Vierzig Gläser mit Datum
In Liams Küche stehen zwischen vierzig und fünfzig Einmachgläser in den offenen Regalen. Jedes hat ein handgeschriebenes Etikett mit Datum, Herkunft und Inhalt. Sourwood-Marmelade vom letzten Herbst. Eingelegtes von vor zwei Sommern. Saisonaler Beerenaufstrich. Jedes Glas mit seiner Geschichte und seinem Datum. Er öffnet sie nie.
Sie sind nicht vergessen. Sie stehen da, geordnet, mit lesbaren Daten, und Liam schaut sie gelegentlich an, wie man eine Sammlung durchgeht, die man nicht zu benutzen gedenkt. Der Akt des Einmachens ist ihm wichtiger als der des Konsumierens. Die Sourwood-Marmelade ist noch perfekt, der hermetische Verschluss hält, das Etikett sagt 14. Oktober. Er könnte sie morgen öffnen. Er wird es nicht tun.

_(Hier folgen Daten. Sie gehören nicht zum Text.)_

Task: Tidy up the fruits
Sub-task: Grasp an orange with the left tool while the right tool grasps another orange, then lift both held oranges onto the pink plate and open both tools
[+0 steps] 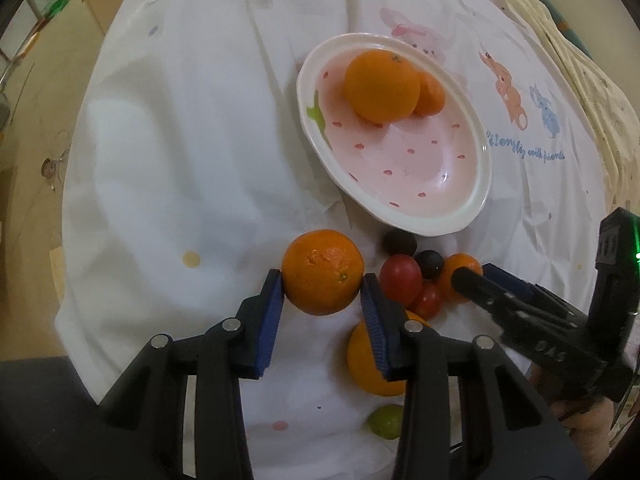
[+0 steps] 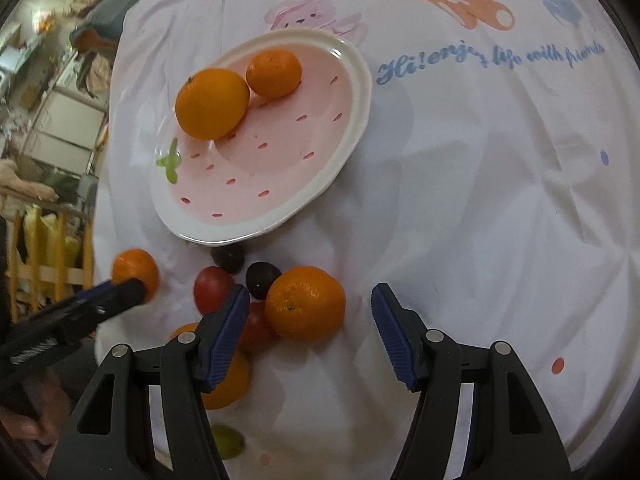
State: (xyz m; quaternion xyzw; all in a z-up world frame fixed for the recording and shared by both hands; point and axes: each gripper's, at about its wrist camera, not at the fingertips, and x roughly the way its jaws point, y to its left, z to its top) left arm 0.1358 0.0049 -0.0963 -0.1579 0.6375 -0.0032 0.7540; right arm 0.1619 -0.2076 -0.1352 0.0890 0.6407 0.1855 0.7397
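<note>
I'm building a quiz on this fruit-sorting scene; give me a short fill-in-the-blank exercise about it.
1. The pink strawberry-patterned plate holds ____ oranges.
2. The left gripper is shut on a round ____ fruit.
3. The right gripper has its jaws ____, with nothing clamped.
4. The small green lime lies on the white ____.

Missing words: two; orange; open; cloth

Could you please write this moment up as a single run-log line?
left gripper: shut on orange | right gripper: open, above small orange | plate: two oranges
</note>
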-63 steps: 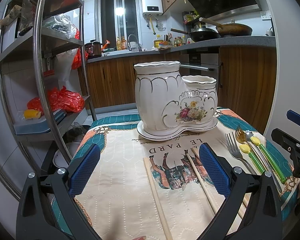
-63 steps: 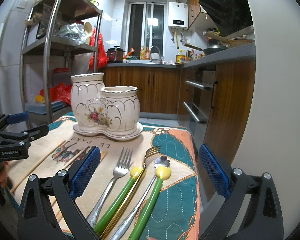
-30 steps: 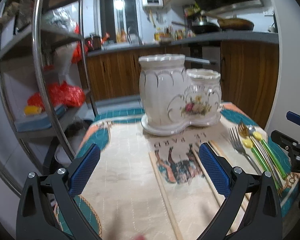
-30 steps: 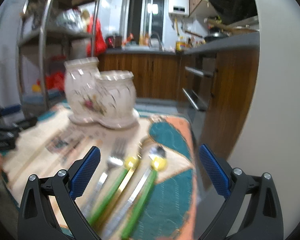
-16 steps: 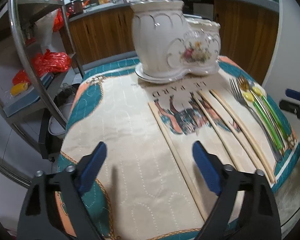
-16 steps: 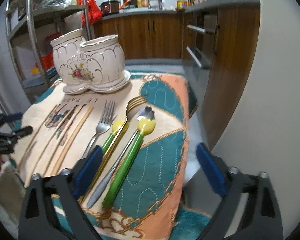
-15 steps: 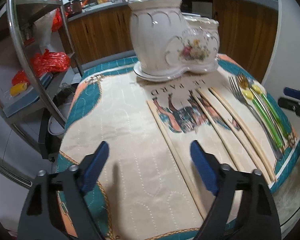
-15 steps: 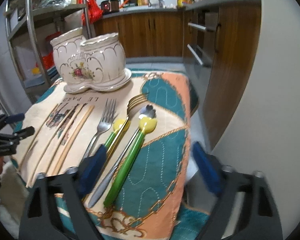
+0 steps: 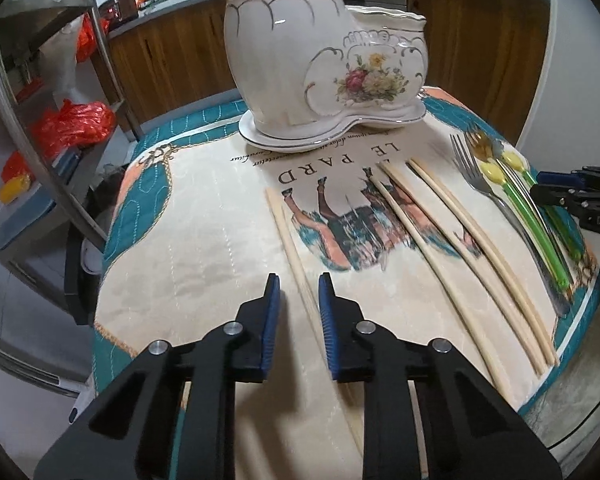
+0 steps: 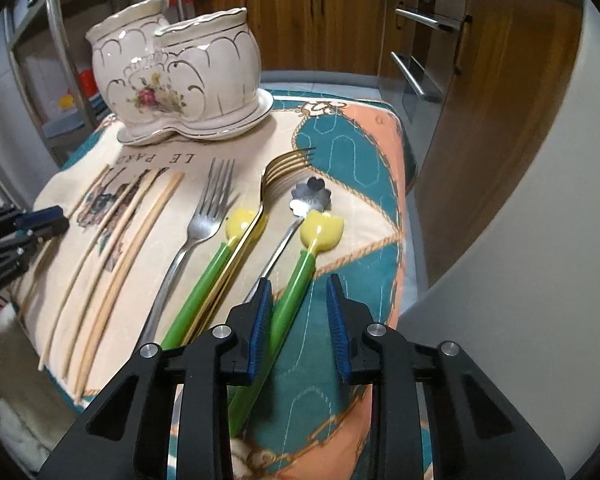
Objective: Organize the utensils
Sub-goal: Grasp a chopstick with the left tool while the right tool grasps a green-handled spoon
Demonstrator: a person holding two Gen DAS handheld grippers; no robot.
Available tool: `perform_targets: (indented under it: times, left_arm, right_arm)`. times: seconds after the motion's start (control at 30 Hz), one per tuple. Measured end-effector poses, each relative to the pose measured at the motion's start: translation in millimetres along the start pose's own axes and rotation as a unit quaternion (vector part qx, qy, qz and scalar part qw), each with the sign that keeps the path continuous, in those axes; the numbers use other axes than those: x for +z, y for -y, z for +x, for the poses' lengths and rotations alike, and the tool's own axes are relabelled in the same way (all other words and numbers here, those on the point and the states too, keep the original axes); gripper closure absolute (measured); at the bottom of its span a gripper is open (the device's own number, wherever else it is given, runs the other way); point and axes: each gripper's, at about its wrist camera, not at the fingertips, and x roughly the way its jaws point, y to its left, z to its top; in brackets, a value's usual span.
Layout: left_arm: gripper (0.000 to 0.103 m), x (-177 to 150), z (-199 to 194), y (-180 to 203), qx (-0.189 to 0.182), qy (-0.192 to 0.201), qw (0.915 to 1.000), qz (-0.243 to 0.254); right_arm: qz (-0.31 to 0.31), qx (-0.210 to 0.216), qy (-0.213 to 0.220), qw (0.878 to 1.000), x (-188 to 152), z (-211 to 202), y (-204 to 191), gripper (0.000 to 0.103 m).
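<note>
A white two-pot ceramic holder [image 9: 324,64] [image 10: 176,72] with a flower print stands at the far side of the table. Several wooden chopsticks [image 9: 440,216] [image 10: 112,248] lie on the cloth. My left gripper [image 9: 298,292] is open with a narrow gap, its jaws on either side of the leftmost chopstick [image 9: 296,248]. To the right lie a silver fork [image 10: 200,228], a gold fork [image 10: 276,176], and green-handled utensils with yellow tulip ends [image 10: 300,268]. My right gripper [image 10: 300,292] is open, its jaws straddling the rightmost green handle.
The table carries a cream, teal and orange quilted cloth [image 9: 204,240] [image 10: 360,168]. A metal shelf rack [image 9: 40,92] with red bags stands to the left. Wooden kitchen cabinets [image 10: 472,92] and an oven handle stand to the right.
Both grippers have tilted down toward the table and narrowed from wide open. The left one now frames the leftmost chopstick, the right one the rightmost green handle.
</note>
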Motion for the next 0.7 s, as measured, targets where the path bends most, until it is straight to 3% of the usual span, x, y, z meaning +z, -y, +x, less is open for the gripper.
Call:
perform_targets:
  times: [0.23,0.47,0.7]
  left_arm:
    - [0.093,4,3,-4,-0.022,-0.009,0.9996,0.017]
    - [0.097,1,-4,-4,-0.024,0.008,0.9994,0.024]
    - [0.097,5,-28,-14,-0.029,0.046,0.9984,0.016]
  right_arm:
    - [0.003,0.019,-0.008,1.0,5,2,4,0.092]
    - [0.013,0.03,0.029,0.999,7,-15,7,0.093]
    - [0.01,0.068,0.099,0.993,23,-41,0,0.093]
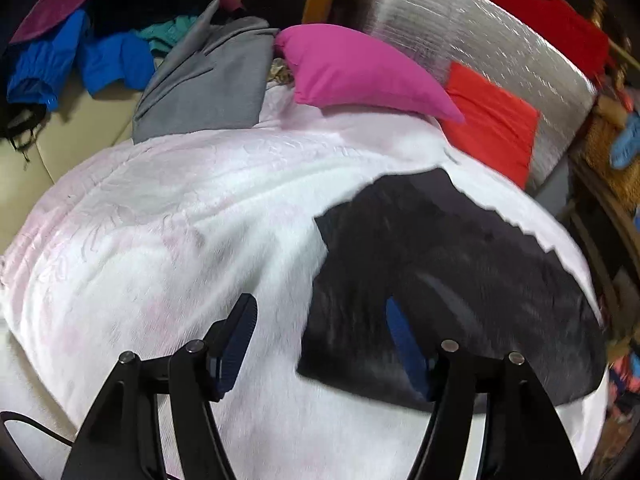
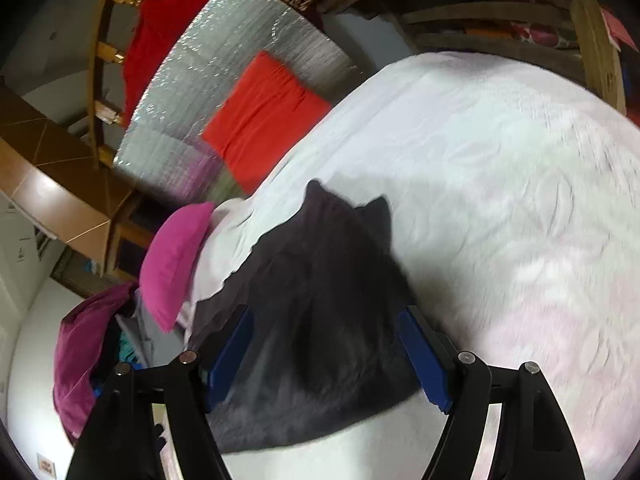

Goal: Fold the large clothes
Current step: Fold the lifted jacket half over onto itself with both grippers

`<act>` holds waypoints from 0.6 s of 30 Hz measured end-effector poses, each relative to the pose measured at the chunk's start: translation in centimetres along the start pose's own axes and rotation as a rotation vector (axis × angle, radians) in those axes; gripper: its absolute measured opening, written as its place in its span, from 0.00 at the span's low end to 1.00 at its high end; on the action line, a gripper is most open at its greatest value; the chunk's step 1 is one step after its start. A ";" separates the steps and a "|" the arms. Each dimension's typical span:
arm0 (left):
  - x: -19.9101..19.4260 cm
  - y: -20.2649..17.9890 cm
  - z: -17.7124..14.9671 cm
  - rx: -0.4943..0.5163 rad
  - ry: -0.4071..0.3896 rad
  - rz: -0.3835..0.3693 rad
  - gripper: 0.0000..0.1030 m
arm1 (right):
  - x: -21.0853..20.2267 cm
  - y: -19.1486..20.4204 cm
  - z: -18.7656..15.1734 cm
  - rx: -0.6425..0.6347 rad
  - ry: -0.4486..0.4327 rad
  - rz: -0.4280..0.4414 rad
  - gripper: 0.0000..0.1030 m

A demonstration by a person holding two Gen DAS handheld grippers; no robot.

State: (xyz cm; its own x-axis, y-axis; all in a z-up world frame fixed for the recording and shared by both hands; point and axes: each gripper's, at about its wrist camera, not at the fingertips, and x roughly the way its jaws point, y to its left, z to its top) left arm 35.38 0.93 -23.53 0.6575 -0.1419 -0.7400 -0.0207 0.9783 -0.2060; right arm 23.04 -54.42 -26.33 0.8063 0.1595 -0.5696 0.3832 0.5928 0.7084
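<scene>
The black garment point(image 1: 452, 280) is lying folded on the white blanket point(image 1: 180, 220), in the lower right of the left wrist view. The left gripper point(image 1: 320, 340) and right gripper point(image 2: 326, 348) are standing apart, gripping nothing.

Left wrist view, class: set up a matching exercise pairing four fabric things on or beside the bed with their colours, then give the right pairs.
Things:
1. folded garment lying on the blanket
2. pillow
3. flat cushion against the silver headboard
4. jacket in the pile of clothes

Colours:
A. blue
B. black
C. red-orange
D. pink

Pairs: 1-B, 2-D, 3-C, 4-A
</scene>
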 end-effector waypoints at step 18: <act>5.4 2.5 -0.9 -0.302 0.211 -0.165 0.70 | 5.1 -2.6 -5.1 0.241 0.109 -0.023 0.78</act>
State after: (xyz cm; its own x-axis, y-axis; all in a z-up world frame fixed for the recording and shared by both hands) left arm 38.17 2.45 -28.58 0.5024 -0.3518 -0.7898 -0.1691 0.8559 -0.4888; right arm 23.87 -51.16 -33.23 0.7476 0.2397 -0.6193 0.5079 0.3945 0.7658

Ähnliches passiert mit den Rezepten, die er in sein Heft schreibt, mit den Bieren, die er für die kalten Monate aufhebt, mit den Sprachnachrichten, die er manchmal zwei- oder dreimal abspielt, bevor er antwortet. Liam bewahrt die Dinge auf, die ihm wichtig sind. Er ordnet sie. Er beschriftet sie. Und dann rührt er sie nicht an, als ob die Ordnung genug wäre.